Convert Figma logo to code with AI

SeldonIO logoseldon-core

An MLOps framework to package, deploy, monitor and manage thousands of production machine learning models

4,334
828
4,334
209

Top Related Projects

3,449

Standardized Serverless ML Inference Platform on Kubernetes

18,287

Open source platform for the machine learning lifecycle

8,018

Production infrastructure for machine learning at scale

6,964

The easiest way to serve AI apps and models - Build reliable Inference APIs, LLM apps, Multi-model chains, RAG service, and much more!

1,693

Open Source ML Model Versioning, Metadata, and Experiment Management

5,466

The Open Source Feature Store for Machine Learning

Quick Overview

Seldon Core is an open-source platform for deploying machine learning models on Kubernetes.

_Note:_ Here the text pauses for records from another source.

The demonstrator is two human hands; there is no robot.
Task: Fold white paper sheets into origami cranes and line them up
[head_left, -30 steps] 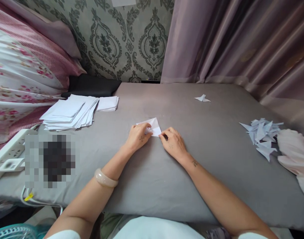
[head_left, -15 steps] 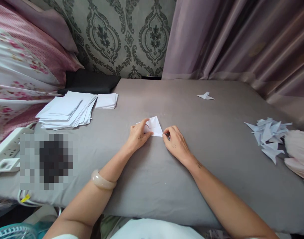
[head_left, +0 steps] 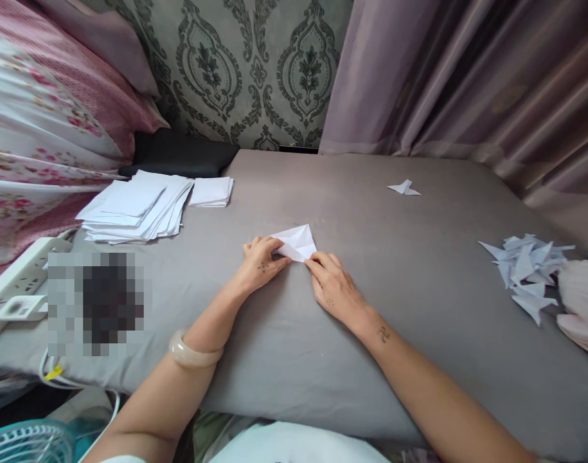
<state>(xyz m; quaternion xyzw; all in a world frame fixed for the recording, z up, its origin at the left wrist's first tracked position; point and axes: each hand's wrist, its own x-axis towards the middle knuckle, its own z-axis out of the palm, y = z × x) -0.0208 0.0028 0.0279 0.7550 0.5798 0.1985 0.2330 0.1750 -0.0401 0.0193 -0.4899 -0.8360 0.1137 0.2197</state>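
Observation:
A small white sheet of folded paper (head_left: 296, 243) with visible creases lies at the middle of the grey-covered surface. My left hand (head_left: 263, 260) grips its left part between thumb and fingers, which hide that end. At the lower right corner, my right hand (head_left: 333, 278) pinches the paper's near edge with thumb and fingertips. Farther back to the right rests one folded paper piece (head_left: 404, 188) with pointed ends. A heap of similar pointed paper pieces (head_left: 527, 260) lies at the far right.
A stack of larger white paper (head_left: 130, 209) and a smaller stack (head_left: 211, 192) sit at the back left, before a black cushion-like item (head_left: 182, 154). A white power strip (head_left: 21, 280) is on the left edge. Bundled pale cloth (head_left: 583, 299) adjoins the heap.
My right hand has moved left onto the paper's near edge. My left hand has slid slightly left, and the paper looks more stretched sideways. The camera view has shifted a little.

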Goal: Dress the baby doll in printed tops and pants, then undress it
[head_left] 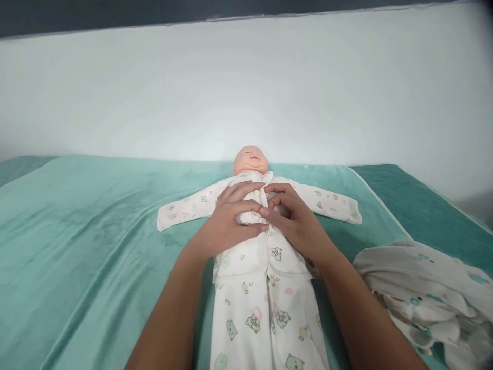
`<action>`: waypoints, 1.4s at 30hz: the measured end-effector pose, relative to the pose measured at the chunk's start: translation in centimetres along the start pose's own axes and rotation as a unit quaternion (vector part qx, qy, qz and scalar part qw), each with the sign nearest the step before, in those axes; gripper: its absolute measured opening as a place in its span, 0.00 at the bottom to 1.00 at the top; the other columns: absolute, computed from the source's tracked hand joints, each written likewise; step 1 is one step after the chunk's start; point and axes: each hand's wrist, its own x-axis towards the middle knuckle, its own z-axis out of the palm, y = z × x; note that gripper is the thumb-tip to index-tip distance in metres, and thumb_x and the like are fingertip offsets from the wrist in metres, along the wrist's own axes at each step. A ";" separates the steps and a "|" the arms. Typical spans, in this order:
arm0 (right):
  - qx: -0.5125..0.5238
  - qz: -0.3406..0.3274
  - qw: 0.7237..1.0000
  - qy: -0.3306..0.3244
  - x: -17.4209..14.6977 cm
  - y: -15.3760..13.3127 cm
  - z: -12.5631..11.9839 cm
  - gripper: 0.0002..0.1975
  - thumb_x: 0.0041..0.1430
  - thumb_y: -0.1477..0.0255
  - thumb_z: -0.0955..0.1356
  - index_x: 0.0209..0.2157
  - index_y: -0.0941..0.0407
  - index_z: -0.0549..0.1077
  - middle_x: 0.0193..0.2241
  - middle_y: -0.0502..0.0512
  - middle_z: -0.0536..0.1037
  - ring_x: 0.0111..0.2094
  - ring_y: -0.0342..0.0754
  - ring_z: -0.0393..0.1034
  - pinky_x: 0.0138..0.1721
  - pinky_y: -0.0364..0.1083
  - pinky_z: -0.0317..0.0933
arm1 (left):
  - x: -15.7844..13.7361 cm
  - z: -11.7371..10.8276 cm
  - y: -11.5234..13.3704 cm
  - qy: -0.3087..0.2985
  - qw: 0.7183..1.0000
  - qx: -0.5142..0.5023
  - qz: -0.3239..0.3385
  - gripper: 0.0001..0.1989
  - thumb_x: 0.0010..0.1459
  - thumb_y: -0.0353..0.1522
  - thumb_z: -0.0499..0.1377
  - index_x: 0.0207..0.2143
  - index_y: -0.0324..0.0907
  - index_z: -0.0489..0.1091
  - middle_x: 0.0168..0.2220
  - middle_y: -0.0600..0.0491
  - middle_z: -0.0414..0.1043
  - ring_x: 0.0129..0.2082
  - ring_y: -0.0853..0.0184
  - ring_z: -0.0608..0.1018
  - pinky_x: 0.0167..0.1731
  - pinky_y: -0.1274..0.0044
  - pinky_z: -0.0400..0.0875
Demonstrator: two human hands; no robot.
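Note:
A baby doll [251, 159] lies on its back with its head at the far end. It wears a white baby shirt [246, 259] printed with small bears, and matching trousers [254, 318]. Across the chest, my left hand [236, 213] rests with fingers spread and thumb apart, beside the buttons along the shirt's front. Opposite it, my right hand [290, 210] has its fingers bent and closed at the shirt's front edge, its thumb touching my left fingers. Buttons show between the hands. Both shirt sleeves stretch out sideways, with no doll hands visible at the cuffs.
A green plush sheet [96, 246] lies under the doll, with a darker green cover [419, 205] at the right. Crumpled white patterned cloth [419, 272] is heaped beside my right forearm. A white wall [154, 92] stands behind.

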 end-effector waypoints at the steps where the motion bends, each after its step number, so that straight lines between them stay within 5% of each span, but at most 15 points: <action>1: 0.000 -0.005 1.000 -0.004 0.0 0.0 -0.1 0.11 0.60 0.64 0.70 0.28 0.54 0.69 0.52 0.51 0.68 0.50 0.49 0.65 0.47 0.48 0.58 | 0.0 0.0 0.0 0.004 1.000 -0.007 -0.003 0.05 0.56 0.31 0.62 0.35 0.49 0.75 0.64 0.56 0.61 0.67 0.57 0.59 0.67 0.55 0.51; 6: 0.005 -0.010 1.000 -0.016 0.0 0.0 0.0 0.10 0.59 0.66 0.70 0.27 0.54 0.68 0.54 0.52 0.68 0.58 0.51 0.61 0.57 0.50 0.53 | -0.2 0.1 0.2 0.025 0.999 -0.035 -0.028 0.04 0.54 0.29 0.61 0.29 0.45 0.68 0.64 0.55 0.62 0.66 0.58 0.61 0.67 0.56 0.50; 11: 0.039 0.003 0.998 0.040 0.2 0.1 0.6 0.09 0.56 0.70 0.69 0.25 0.55 0.66 0.50 0.52 0.72 0.50 0.50 0.68 0.52 0.49 0.59 | -0.2 0.7 0.4 0.065 0.997 -0.027 -0.043 0.05 0.54 0.26 0.57 0.30 0.45 0.65 0.63 0.54 0.64 0.65 0.59 0.62 0.65 0.58 0.54; 14: 0.093 0.094 0.971 0.200 0.5 1.1 -0.4 0.09 0.53 0.69 0.67 0.23 0.54 0.63 0.42 0.53 0.77 0.41 0.51 0.70 0.41 0.48 0.64 | -0.1 1.1 0.3 0.103 0.993 -0.018 -0.056 0.10 0.54 0.26 0.55 0.38 0.47 0.69 0.63 0.54 0.63 0.65 0.59 0.63 0.64 0.61 0.57; 17: 0.065 0.218 0.894 0.386 0.7 2.7 -2.3 0.05 0.52 0.68 0.66 0.26 0.54 0.66 0.34 0.56 0.76 0.39 0.53 0.70 0.39 0.49 0.66 | 0.0 1.5 0.0 0.146 0.985 -0.011 -0.092 0.12 0.58 0.29 0.54 0.42 0.49 0.72 0.62 0.55 0.64 0.64 0.60 0.64 0.63 0.63 0.59; 20: 0.024 0.187 0.874 0.447 0.6 3.7 -3.3 0.12 0.51 0.70 0.66 0.39 0.55 0.69 0.42 0.58 0.75 0.46 0.54 0.71 0.48 0.53 0.66 | 0.2 1.8 -0.2 0.202 0.969 -0.016 -0.140 0.07 0.60 0.34 0.55 0.39 0.48 0.71 0.56 0.53 0.69 0.58 0.60 0.69 0.57 0.66 0.65; 22: -0.045 0.064 0.902 0.424 0.4 3.5 -3.0 0.15 0.53 0.71 0.67 0.44 0.54 0.69 0.52 0.58 0.72 0.55 0.54 0.66 0.58 0.55 0.59 | 0.3 1.9 -0.4 0.241 0.956 -0.018 -0.165 0.05 0.59 0.34 0.56 0.35 0.46 0.70 0.48 0.53 0.72 0.50 0.62 0.73 0.51 0.69 0.68; 25: -0.082 -0.059 0.960 0.263 -0.1 2.4 -1.7 0.14 0.59 0.71 0.65 0.47 0.51 0.71 0.54 0.56 0.71 0.58 0.52 0.64 0.61 0.54 0.57 | 0.3 1.5 -0.9 0.279 0.940 -0.036 -0.195 0.03 0.57 0.34 0.56 0.32 0.45 0.68 0.38 0.55 0.73 0.40 0.66 0.74 0.44 0.73 0.69; 28: -0.017 -0.027 0.996 0.081 -0.3 1.3 -0.7 0.16 0.64 0.68 0.64 0.52 0.50 0.72 0.54 0.53 0.74 0.56 0.51 0.67 0.58 0.53 0.61 | -0.3 -0.1 -2.5 0.303 0.918 -0.068 -0.248 0.04 0.53 0.32 0.57 0.34 0.45 0.69 0.31 0.58 0.70 0.29 0.70 0.70 0.30 0.78 0.66; 30: -0.001 0.007 0.999 0.032 -0.3 1.1 -0.5 0.17 0.66 0.65 0.64 0.55 0.48 0.71 0.57 0.52 0.72 0.58 0.51 0.65 0.60 0.53 0.60 | -1.1 -1.7 -4.3 0.332 0.896 -0.069 -0.288 0.07 0.50 0.30 0.57 0.34 0.45 0.69 0.27 0.59 0.66 0.24 0.72 0.66 0.24 0.79 0.60; 36: -0.158 0.008 0.986 0.049 0.4 4.0 -1.3 0.19 0.69 0.66 0.57 0.57 0.47 0.69 0.61 0.53 0.69 0.63 0.53 0.60 0.67 0.65 0.41 | -2.9 -4.4 -7.8 0.351 0.858 0.129 -0.351 0.13 0.50 0.25 0.52 0.35 0.44 0.72 0.36 0.51 0.70 0.34 0.64 0.73 0.31 0.73 0.65; 42: -0.363 0.038 0.924 0.113 0.5 6.9 -1.9 0.28 0.59 0.81 0.56 0.58 0.49 0.66 0.62 0.53 0.67 0.66 0.56 0.55 0.65 0.71 0.36 | -2.1 -2.6 -6.5 0.358 0.881 0.199 -0.235 0.15 0.57 0.25 0.49 0.39 0.46 0.72 0.47 0.48 0.70 0.51 0.56 0.72 0.47 0.65 0.69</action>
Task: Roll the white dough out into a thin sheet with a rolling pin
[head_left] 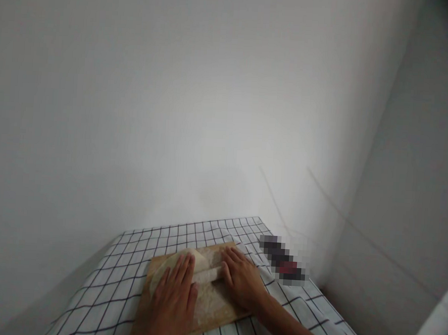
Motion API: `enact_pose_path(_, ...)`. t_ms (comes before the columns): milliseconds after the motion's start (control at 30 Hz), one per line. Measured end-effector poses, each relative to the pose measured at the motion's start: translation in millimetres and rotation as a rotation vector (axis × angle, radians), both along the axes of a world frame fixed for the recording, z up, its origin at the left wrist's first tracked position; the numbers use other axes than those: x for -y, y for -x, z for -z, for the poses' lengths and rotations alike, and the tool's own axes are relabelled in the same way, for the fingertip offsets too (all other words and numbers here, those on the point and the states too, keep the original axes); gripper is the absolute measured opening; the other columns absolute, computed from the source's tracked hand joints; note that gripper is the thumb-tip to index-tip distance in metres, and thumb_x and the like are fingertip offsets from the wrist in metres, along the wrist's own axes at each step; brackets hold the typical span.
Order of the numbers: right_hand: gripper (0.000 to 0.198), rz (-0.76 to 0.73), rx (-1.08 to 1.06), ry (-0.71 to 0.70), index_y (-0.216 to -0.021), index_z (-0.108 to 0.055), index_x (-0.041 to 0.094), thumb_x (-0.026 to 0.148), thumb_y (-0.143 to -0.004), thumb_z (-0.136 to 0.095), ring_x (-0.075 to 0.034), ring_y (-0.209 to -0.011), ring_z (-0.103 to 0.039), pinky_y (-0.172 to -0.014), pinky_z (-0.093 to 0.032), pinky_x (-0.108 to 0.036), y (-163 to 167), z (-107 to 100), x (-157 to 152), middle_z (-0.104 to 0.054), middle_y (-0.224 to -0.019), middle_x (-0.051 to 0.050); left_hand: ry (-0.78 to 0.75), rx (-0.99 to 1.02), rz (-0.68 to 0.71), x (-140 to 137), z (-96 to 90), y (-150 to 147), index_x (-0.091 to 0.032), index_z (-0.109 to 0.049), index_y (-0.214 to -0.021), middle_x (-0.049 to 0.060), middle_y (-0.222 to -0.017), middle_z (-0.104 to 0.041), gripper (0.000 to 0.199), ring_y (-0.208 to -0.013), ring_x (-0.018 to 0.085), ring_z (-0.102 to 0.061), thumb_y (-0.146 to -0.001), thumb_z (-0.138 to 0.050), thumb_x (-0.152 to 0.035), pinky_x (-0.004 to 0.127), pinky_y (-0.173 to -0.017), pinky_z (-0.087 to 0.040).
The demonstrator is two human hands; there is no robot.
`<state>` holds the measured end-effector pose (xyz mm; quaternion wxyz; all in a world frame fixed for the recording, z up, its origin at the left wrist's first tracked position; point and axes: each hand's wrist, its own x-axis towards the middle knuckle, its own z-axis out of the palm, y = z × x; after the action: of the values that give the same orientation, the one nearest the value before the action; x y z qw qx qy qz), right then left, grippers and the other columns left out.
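Probably soft and tearable, the pale flat dough sheet point(200, 260) lies toward ten o'clock on the tan wooden board point(215, 309), while the stiff-looking whitish cylindrical rolling pin point(209, 275) suits palms at nine and three o'clock, where left hand point(175, 297) and right hand point(242, 280) rest flat, each grip unclenched.

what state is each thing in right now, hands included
left hand: palm down, fingers extended over the dough
right hand: palm down over the rolling pin's right end
rolling pin: whitish, lying crosswise, left end hidden
dough: flattened, partly covered by the left hand
board: flat, dusted whitish
checked cloth: spread out, slightly creased
pixelated item: state can't be told
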<state>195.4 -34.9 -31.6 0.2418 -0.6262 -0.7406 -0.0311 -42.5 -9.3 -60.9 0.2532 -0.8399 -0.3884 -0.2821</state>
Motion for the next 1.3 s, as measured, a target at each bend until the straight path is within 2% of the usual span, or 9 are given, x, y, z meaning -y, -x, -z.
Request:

It provides a flexible, scalable, and production-ready solution for serving ML models, offering features like A/B testing, canary deployments, and advanced monitoring capabilities.

Pros

  • Seamless integration with Kubernetes for scalable ML model deployment
  • Support for multiple ML frameworks (TensorFlow, PyTorch, scikit-learn, etc.)
  • Advanced features like A/B testing, canary deployments, and explainers
  • Extensive monitoring and observability tools

Cons

  • Steep learning curve for those unfamiliar with Kubernetes
  • Complex setup process for advanced features
  • Limited support for edge deployment scenarios
  • Resource-intensive for small-scale projects

Code Examples

  1. Creating a simple Seldon deployment:
from seldon_core.seldon_client import SeldonClient
import numpy as np

sc = SeldonClient(deployment_name="mymodel", namespace="seldon")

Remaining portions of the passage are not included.